Exercise prompt —
Make an exact copy of the lines starting at the top of the listing below and ending at the line that contains "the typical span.", inclusive.

=== Section Start ===

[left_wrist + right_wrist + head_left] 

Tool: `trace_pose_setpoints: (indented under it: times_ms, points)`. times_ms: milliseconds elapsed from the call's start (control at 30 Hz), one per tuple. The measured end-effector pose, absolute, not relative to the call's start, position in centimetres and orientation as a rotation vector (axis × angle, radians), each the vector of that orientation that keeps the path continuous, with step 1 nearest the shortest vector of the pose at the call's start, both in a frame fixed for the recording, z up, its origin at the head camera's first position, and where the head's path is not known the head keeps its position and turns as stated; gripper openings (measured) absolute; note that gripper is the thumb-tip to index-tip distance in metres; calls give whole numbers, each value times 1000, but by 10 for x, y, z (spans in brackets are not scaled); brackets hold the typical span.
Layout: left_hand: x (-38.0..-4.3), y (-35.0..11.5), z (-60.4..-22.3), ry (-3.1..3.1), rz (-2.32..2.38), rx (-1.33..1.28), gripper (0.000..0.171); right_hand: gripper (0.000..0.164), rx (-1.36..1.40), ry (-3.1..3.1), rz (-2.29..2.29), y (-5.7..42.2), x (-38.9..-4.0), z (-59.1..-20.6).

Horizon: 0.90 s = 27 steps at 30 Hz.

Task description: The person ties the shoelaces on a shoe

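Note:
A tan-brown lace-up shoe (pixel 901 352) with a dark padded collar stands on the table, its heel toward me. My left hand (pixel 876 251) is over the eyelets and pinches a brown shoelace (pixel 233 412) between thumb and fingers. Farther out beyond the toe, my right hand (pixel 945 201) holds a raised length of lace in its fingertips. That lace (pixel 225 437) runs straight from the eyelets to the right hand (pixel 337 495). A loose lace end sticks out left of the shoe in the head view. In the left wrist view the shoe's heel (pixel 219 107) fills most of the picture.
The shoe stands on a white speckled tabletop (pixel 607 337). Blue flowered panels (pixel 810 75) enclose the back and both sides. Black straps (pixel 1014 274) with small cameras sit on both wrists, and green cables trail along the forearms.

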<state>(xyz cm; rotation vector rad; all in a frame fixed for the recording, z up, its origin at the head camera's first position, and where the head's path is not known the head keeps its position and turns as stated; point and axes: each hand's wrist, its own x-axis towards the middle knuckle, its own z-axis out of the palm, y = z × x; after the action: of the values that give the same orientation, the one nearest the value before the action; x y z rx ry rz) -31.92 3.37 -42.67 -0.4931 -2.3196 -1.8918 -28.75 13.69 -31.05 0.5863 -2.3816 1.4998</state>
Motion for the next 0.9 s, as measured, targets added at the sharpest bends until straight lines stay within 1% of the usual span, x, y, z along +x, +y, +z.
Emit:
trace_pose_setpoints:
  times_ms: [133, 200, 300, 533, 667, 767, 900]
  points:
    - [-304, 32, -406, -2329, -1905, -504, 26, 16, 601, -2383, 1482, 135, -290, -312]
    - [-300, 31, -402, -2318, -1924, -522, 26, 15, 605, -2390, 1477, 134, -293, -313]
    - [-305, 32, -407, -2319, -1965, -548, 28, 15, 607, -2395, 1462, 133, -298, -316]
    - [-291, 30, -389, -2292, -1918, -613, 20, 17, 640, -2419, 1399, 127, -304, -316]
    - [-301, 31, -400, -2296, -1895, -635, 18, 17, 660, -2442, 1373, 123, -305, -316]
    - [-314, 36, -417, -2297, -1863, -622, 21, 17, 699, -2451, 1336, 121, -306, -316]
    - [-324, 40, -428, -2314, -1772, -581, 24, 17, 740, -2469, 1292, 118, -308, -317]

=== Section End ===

Expected output —
[left_wrist + right_wrist + head_left] 

Tool: `trace_pose_setpoints: (indented under it: times_ms, points)`. times_ms: milliseconds elapsed from the call's start (control at 30 Hz), one per tuple. The measured end-effector pose, absolute, not relative to the call's start, position in centimetres and orientation as a rotation vector (axis × angle, radians), each the vector of that orientation that keeps the path continuous, with step 1 nearest the shortest vector of the pose at the call's start, both in a frame fixed for the recording, z up, its origin at the head camera's first position, and where the head's path is not known the head keeps its position and turns as stated; gripper openings (measured) absolute; note that gripper is the thumb-tip to index-tip distance in metres; calls give whole numbers, each value times 1000, but by 10 for x, y, z (spans in brackets are not scaled); brackets hold the typical span.

No further output is needed for the exercise.